Die D und die Reiher. Das ist eine Geschichte einer langen Freundschaft. Sie schaffte es heute so nah an diesen heranzukommen, dass sie ein Foto machen konnte das National Geographic würdig ist. Ich hingegen nahm ihn von der anderen Seite, mit Zoom.
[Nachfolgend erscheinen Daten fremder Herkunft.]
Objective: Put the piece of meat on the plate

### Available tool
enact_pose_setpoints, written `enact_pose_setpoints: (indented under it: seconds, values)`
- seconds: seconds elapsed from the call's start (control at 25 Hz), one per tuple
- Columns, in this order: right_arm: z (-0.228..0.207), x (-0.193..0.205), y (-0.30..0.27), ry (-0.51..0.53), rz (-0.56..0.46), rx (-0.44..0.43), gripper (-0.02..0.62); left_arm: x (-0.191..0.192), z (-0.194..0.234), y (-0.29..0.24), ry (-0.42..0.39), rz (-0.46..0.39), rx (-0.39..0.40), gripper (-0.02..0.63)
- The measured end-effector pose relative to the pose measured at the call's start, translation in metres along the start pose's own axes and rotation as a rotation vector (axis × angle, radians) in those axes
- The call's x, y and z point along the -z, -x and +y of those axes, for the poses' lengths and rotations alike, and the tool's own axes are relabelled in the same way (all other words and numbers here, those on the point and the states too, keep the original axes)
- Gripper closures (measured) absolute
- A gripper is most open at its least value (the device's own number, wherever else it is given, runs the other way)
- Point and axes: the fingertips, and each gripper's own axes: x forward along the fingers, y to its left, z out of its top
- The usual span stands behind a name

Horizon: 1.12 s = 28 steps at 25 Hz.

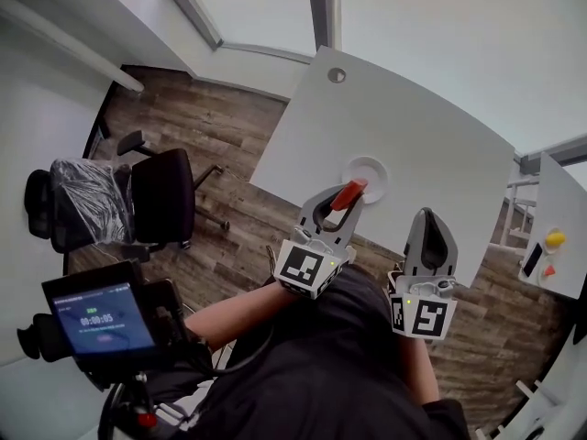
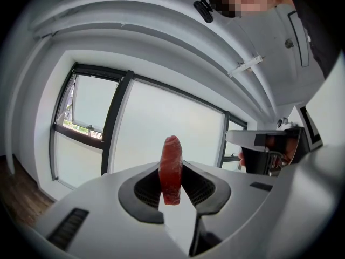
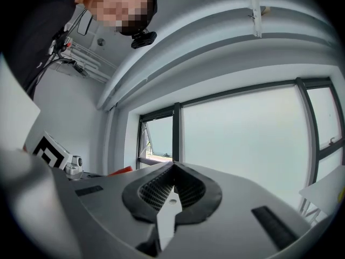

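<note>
At the plate's (image 1: 379, 167) near rim, the left gripper (image 1: 345, 198) pinches the meat (image 1: 349, 192), plate directly ahead; the right gripper (image 1: 428, 214), closed and empty, stands farther off.

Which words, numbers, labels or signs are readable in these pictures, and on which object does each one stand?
Screen at lower left of the head view: timer-like digits, perhaps "00:00:05", too blurred to be sure; smaller lines unreadable.
Cubes on the left tool and right tool: black-and-white square markers, no letters.
No other readable text.
</note>
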Motion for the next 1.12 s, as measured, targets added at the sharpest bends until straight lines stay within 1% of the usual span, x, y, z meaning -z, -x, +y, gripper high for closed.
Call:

Über dem See der Alten Heimat hingen dann ein paar dickere Wolken, aber keine davon sah bedrohlich aus. Da wir noch früher als die Tage davor losgefahren waren, und durch die Wolken die halbstündige Trocknung in der Sonne ausfiel, waren wir beizeiten wieder in der Stadt und die D und ich gingen auf den Markt, so pünktlich wie an anderen Samstagen auch. Ich kaufte Tomaten, eine Melone, Burrata von der Käsefrau, und ich nahm auch Yoghurts von ihr mit, von einer kleine Marke die ich nicht kannte.
Als ich kann kurz vor Mittag daheim war fiel ich wie ein Stein in den Sessel und schlief ein. Die Hitze über die Mittagsstunde war noch heftiger als am Freitag.
Den Nachmittag verbrachte ich mit lesen und dösen, etwas anderes ließ die inzwischen zu aufgeheitzte Wohnung nicht zu. Ein Unwetter, das die Schwüle ein wenig gebrochen hätte, war nicht in Sicht.
Am Abend marinierte ich mir zwei riesige Hähnchenfilets mit Zitrone und Thymian, die unbedingt wegmussten und legte sie auf den Grill. Eines davon gab es als Abendessen mit ein paar Tomaten, das andere wird morgen zu einem Geflügelsalat verarbeitet.
Da ich auf dem Balkon aß, hörte ich manche Gespräche rundherum von den Nachbarn die auch alle ihren Balkons saßen. Sonst nehme ich sie kaum wahr,
Gegen fast 23:00 war immer noch nichts von einem Unwetter zu sehen oder zu spüren. Und so beschloss ich am Sonntag früh spontan zu entscheiden, ob ich noch einmal dem See einen Besuch abstatte.